Existing systematic review and meta-analysis data only compare primary resection and anastomosis to staged diversion using the Hartmann approach. Two recent studies are of specific interest to our case. First, a 2022 systematic review by Froiio et al. analyzed 1,061 patients with colovesical fistula from 14 studies published between 2014 and 2020 [7]. This review established that one-stage colonic resection with primary anastomosis is preferred over staged diversion via the Hartmann procedure wherever possible. Additionally, a 2023 meta-analysis by Horesh et al. evaluated data from 499 patients in five randomized control trials, demonstrating that primary anastomosis had significantly lower odds of long-term ostomy, complications, and reoperation compared to Hartmann procedures [8].

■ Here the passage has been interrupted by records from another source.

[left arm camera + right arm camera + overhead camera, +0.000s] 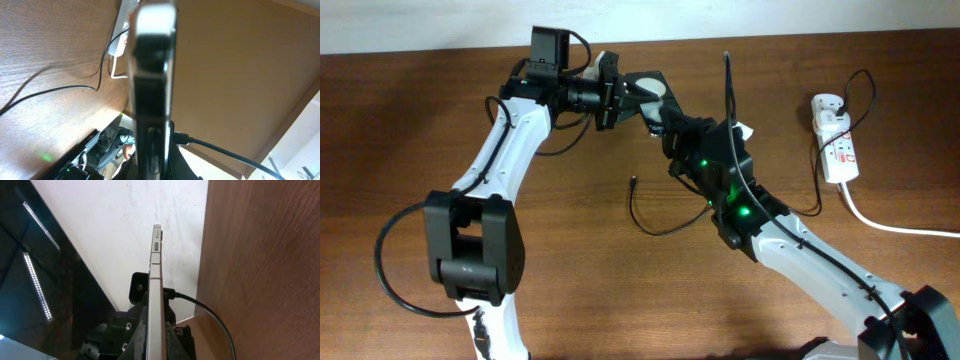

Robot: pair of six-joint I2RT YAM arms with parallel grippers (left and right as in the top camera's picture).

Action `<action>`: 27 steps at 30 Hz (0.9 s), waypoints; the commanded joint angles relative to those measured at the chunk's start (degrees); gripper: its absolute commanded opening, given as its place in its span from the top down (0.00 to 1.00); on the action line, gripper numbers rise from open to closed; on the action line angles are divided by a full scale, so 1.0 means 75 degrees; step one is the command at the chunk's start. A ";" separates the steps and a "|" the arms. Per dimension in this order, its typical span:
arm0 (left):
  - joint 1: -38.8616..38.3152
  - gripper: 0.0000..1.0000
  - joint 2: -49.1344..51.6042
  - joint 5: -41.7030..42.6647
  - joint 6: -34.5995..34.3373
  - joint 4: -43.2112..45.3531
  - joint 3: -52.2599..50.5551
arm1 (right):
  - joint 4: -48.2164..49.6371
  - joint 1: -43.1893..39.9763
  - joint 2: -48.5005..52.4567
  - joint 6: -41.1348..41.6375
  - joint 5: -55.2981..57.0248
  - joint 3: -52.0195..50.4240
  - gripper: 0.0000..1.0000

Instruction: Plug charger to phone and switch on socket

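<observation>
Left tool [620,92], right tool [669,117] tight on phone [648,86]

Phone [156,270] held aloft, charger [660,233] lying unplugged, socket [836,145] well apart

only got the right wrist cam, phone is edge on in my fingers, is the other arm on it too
Observer: Yes. The left gripper is shut on the phone from the opposite end.
Operator: ok where's the charger tip
Observer: The charger tip lies loose on the table, on the near side of the two grippers. It is not in the phone.
Operator: and the socket
Observer: The socket sits on the right arm's side of the table, toward the far edge. Neither arm is touching it.
</observation>
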 commanded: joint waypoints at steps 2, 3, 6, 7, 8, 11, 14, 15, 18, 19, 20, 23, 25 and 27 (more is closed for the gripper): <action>-0.0111 0.94 0.0020 0.0268 -0.0134 -0.0003 0.0012 | -0.0012 0.0131 0.0070 -0.0312 -0.0166 0.0093 0.96; -0.0108 0.94 0.0020 0.0265 -0.0146 -0.0003 0.0012 | -0.0012 0.0131 0.0070 -0.0312 -0.0169 0.0093 0.96; -0.0108 1.00 0.0020 0.0262 -0.0157 0.0000 0.0012 | -0.0012 0.0131 0.0070 -0.0312 -0.0166 0.0093 0.96; -0.0108 1.00 0.0020 0.0242 -0.0154 0.0000 0.0012 | -0.0012 0.0128 0.0070 -0.0312 -0.0166 0.0093 0.96; -0.0108 1.00 0.0020 0.0219 -0.0154 0.0003 0.0012 | -0.0012 0.0128 0.0070 -0.0312 -0.0166 0.0093 0.95; -0.0108 1.00 0.0020 0.0149 -0.0154 0.0003 0.0012 | -0.0015 0.0128 0.0070 -0.0315 -0.0166 0.0093 0.87; -0.0096 1.00 0.0020 0.0111 -0.0149 0.0006 0.0012 | -0.0015 0.0128 0.0070 -0.0315 -0.0166 0.0093 0.71; -0.0085 1.00 0.0020 0.0067 -0.0146 0.0003 0.0012 | -0.0015 0.0128 0.0070 -0.0315 -0.0166 0.0093 0.66; -0.0029 1.00 0.0020 -0.0087 0.0055 0.0006 0.0012 | -0.0017 0.0128 0.0070 -0.0323 -0.0163 0.0093 0.46; 0.0009 1.00 0.0020 -0.0236 0.0315 0.0003 0.0012 | -0.0020 0.0128 0.0070 -0.0399 -0.0166 0.0093 0.35; 0.0047 1.00 0.0020 -0.0344 0.0574 -0.0003 0.0012 | -0.0085 0.0128 0.0070 -0.0399 -0.0163 0.0093 0.28; 0.0204 1.00 0.0020 -0.0326 0.1381 -0.0029 0.0012 | -0.0577 0.0128 0.0070 -0.0431 -0.0207 0.0093 0.15; 0.0364 1.00 0.0020 -0.0312 0.2390 -0.0323 0.0009 | -0.0997 0.0128 0.0070 -0.1384 -0.0254 0.0093 0.06; 0.0606 1.00 0.0020 -0.0338 0.3334 -0.0848 -0.0003 | -0.1349 0.0122 0.0067 -0.2294 -0.0504 0.0093 0.01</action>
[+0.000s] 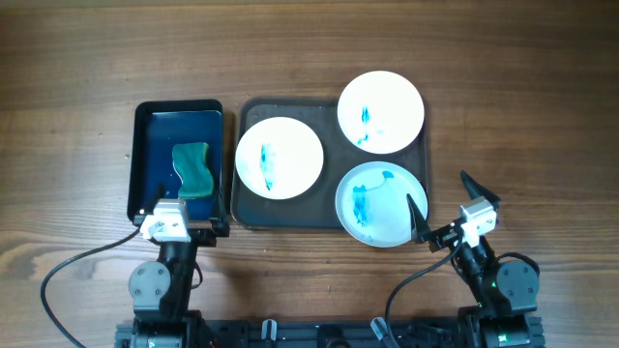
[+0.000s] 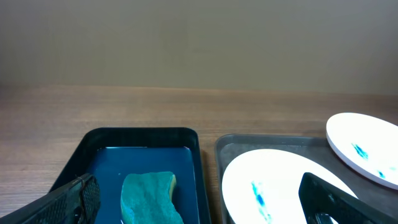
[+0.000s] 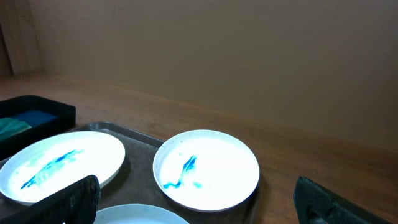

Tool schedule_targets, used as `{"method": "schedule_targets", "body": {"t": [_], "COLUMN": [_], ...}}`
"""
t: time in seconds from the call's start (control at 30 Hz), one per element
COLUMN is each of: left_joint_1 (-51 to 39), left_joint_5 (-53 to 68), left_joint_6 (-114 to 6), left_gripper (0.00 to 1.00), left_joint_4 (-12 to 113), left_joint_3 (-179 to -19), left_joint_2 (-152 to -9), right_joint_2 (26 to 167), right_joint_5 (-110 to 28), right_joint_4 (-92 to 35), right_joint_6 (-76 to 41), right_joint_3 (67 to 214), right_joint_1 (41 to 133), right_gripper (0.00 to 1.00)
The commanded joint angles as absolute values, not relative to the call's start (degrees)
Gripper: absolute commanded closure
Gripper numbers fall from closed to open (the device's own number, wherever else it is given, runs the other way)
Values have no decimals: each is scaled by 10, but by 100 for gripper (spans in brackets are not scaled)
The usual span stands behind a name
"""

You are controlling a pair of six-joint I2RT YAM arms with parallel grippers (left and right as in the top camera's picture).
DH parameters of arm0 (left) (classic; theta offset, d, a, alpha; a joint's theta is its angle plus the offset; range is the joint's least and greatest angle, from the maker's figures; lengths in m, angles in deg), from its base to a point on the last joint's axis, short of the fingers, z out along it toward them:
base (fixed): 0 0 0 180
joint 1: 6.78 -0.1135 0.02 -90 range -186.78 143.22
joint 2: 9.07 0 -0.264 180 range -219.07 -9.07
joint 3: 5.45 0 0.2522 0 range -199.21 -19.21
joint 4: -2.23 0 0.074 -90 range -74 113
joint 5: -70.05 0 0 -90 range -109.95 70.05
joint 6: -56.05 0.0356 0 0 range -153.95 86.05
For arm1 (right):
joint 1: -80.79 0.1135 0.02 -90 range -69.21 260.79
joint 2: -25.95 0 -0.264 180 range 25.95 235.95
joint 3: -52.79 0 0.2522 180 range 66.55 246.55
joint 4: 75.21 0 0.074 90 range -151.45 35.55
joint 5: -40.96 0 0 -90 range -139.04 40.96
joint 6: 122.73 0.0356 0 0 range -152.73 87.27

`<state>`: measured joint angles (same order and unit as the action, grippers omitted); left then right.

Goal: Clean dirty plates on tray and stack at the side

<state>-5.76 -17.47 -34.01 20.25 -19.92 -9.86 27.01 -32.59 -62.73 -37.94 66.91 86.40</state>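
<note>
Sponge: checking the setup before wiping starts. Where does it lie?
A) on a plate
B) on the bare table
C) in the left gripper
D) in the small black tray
D: the sponge lies on the blue floor of the small black tray, beside the grey tray.

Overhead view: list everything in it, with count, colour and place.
dirty plates: three, white with blue smears, on the tray, the two right ones overhanging its rim.
tray: one, dark grey, mid-table.
small tray: one, black with blue bottom, left of the grey tray.
sponge: one, green, in the small tray.
table: one, brown wood, under everything.
left claw: one, black, open, at the small tray's near edge.
right claw: one, black, open, right of the nearest plate.
</note>
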Motion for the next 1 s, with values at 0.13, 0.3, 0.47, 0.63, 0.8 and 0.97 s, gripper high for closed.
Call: {"method": "schedule_targets", "body": {"t": [0.13, 0.3, 0.47, 0.63, 0.8, 0.97], "left_joint_1": [-59, -59, -59, -59, -59, -59], "left_joint_5": [-172, -172, -172, -172, -172, -159], "left_joint_6": [-331, -331, -331, -331, -330, -371], "left_gripper": [0, 0, 0, 0, 0, 0], "left_joint_4": [203, 203, 203, 203, 203, 202], "left_joint_3": [-196, -196, -196, -196, -196, -196], "left_joint_2": [-95, -95, -95, -95, -95, -95], "right_joint_2": [269, 269, 269, 269, 269, 269], "right_joint_5": [-331, -331, -331, -331, -331, -331], "right_joint_4": [-628, -628, -628, -628, -628, -633], "right_joint_6": [-372, -372, -372, -372, -372, -372], "right_joint_3": [668, 668, 668, 668, 668, 668], "right_joint_1": [867, 867, 867, 867, 867, 867], "right_gripper": [0, 0, 0, 0, 0, 0]}}
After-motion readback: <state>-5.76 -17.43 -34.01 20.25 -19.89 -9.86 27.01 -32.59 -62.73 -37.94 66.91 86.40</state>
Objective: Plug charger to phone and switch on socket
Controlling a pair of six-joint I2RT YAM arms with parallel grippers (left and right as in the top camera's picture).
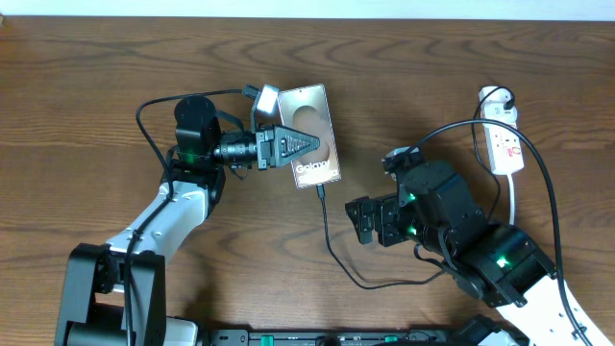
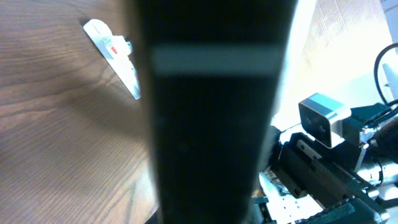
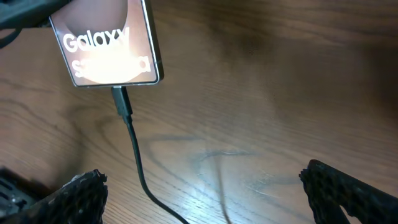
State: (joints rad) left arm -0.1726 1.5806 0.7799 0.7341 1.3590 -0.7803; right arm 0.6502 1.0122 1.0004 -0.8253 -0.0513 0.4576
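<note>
Overhead, we see the phone [image 1: 325, 159] lying flat on the wooden table [image 1: 96, 77], left of centre, its "Galaxy" lettering facing up. Our left gripper [image 1: 309, 142] reaches over it from the left with its jaws clenched to a point above the phone's middle; we cannot tell whether it presses on the glass. The charger [image 1: 332, 245] meets the phone's bottom edge with its black tip, then runs toward us, curves right under our right arm and climbs to the socket [image 1: 504, 142], which lies at the far right of the table, well apart from the phone.

Our right gripper [image 1: 361, 221] sits just right of the cable, near the phone's lower end. In the right wrist view its fingers [image 3: 81, 196] stand wide apart, released and grasping nothing, with the cable passing between them and its tip seated in the phone's edge. We cannot read the socket's switches.
</note>
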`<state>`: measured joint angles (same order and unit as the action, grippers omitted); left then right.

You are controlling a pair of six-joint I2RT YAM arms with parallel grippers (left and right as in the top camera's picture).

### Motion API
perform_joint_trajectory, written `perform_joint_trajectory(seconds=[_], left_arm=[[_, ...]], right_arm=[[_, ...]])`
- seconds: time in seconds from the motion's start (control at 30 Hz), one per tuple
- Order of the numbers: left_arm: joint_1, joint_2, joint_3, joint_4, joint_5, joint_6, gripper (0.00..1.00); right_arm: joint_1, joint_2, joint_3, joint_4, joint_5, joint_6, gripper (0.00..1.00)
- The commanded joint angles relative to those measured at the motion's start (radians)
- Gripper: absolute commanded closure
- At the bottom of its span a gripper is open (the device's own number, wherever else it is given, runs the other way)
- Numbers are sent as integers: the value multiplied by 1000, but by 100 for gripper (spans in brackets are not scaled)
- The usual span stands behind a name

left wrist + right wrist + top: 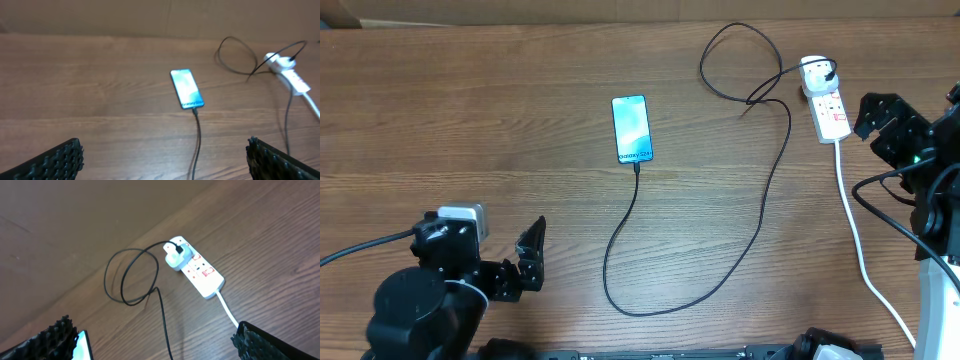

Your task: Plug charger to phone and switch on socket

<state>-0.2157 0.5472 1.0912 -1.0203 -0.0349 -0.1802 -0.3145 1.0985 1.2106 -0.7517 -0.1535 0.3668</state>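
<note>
My left gripper (162, 160) and right gripper (160, 339), fingers spread wide, empty; phone (631, 128) mid-table, charger (162, 312) tip at its near edge, other end in socket (830, 112) far right.

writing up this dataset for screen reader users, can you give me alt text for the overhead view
A lit phone lies on a wooden table with a black charger cable at its bottom edge, looping away to a plug in a white power strip at the right. The left gripper and right gripper are open, touching nothing.
</note>
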Motion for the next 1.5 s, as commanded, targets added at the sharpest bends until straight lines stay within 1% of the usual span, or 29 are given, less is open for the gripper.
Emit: perform_joint_trajectory(seconds=[0.0, 0.3, 0.83, 1.47], left_arm=[[4, -1, -25, 0, -27, -3, 0], [4, 2, -25, -21, -27, -3, 1], [4, 2, -25, -209, -27, -3, 0], [4, 2, -25, -241, -27, -3, 1]], right_arm=[[1, -7, -1, 11, -6, 3, 0], [1, -7, -1, 9, -6, 3, 0], [1, -7, -1, -13, -5, 3, 0], [1, -7, -1, -13, -5, 3, 0]])
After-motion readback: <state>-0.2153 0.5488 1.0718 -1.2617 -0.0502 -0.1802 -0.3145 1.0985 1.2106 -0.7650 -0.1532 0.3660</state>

Importantly, our case contributes by demonstrating that a staged approach using transverse loop colostomy can achieve similar favorable outcomes (patient was ultimately stoma-free) while allowing optimization during the acute inflammatory phase. Although we are not able to generalize from a single case, our patient’s case is illustrative of multiple clinical factors that increased the operative risks of a primary sigmoid resection, and thus justified the staged diversion approach: his peri-diverticular phlegmonous changes, positive sepsis criteria, malnutrition with progressive weight loss, anemia, contained abscess formation, and multiple patent fistulae. Further, his clinical presentation in the absence of colonic obstruction or severe distention allowed proximal diversion, with the goal of optimizing the patient before complex multi-fistula resection.
The clinical superiority of transverse loop colostomy versus ileostomy has not been determined, with many studies comparing the two techniques producing equivocal findings [16]. Indeed, in 2022 the American Society of Colon and Rectal Surgeons (ASCRS) updated its 2015 guidelines to reflect non-superiority of loop ileostomy versus colostomy due to their differing risk-benefit profiles [17]. Thus, patient-specific factors and surgeon judgement must guide the decision for ostomy site in a patient requiring urgent bowel diversion.
Conclusions
Diverticulitis with multiple synchronous fistulae is an uncommon and challenging presentation for which standardized management strategies are limited. In this case, our patient achieved clinical stabilization through a staged approach involving abscess drainage followed by transverse loop colostomy, and ultimately definitive resection. Although we cannot generalize conclusions from this single patient, this experience suggests that transverse loop colostomy is a reasonable diversion strategy in carefully selected patients without obstruction or severe colonic distention. Delaying definitive sigmoid resection allowed for substantial improvement in the inflammatory burden and overall patient condition prior to complex surgery. This case adds to the limited literature on alternative diversion approaches in severe fistulizing diverticular disease and underscores the importance of individualized surgical planning.